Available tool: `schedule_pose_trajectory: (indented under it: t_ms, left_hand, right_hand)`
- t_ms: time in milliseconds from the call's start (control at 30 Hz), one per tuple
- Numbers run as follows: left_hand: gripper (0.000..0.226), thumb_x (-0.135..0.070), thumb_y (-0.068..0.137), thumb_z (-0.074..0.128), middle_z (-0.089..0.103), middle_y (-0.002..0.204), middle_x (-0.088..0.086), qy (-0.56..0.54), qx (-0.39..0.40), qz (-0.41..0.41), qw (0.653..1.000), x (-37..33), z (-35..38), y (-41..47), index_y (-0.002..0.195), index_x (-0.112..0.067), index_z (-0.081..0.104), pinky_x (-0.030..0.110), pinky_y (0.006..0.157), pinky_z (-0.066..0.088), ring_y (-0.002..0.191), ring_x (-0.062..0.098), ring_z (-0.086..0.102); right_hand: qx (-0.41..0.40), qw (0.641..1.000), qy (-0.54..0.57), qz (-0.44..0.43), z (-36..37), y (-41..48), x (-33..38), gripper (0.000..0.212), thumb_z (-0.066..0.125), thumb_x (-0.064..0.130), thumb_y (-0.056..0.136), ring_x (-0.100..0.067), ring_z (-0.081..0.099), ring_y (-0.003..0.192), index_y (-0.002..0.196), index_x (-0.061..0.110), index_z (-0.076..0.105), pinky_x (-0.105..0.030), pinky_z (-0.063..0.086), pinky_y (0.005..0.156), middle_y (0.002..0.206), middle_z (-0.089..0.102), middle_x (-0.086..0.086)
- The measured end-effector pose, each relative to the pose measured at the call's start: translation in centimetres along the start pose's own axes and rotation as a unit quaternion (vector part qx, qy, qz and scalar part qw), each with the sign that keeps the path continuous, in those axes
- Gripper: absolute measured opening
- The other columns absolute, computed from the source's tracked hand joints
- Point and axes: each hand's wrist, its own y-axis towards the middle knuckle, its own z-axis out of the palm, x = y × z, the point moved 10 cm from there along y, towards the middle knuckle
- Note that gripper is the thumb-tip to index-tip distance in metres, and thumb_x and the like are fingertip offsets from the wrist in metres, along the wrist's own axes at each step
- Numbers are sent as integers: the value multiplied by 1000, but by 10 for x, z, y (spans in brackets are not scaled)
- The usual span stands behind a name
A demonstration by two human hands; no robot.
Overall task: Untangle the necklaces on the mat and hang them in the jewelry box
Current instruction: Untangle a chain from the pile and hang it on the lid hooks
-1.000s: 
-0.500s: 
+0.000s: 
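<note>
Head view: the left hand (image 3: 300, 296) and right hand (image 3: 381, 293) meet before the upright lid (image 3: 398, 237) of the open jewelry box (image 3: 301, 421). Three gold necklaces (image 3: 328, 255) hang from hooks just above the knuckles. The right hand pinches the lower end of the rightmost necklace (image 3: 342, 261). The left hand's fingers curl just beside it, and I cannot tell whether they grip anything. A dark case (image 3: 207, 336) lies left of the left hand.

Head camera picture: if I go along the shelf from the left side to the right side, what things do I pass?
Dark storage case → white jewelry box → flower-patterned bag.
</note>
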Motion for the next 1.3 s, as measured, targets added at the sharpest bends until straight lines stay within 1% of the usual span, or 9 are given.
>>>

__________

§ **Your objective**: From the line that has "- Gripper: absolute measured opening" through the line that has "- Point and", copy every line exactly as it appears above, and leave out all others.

§ **Exercise response**:
- Gripper: absolute measured opening
- The other columns absolute, computed from the source's tracked hand joints
- Point and axes: each hand's wrist, its own y-axis towards the middle knuckle, its own z-axis out of the palm, x = y × z, the point moved 10 cm from there along y, towards the middle knuckle

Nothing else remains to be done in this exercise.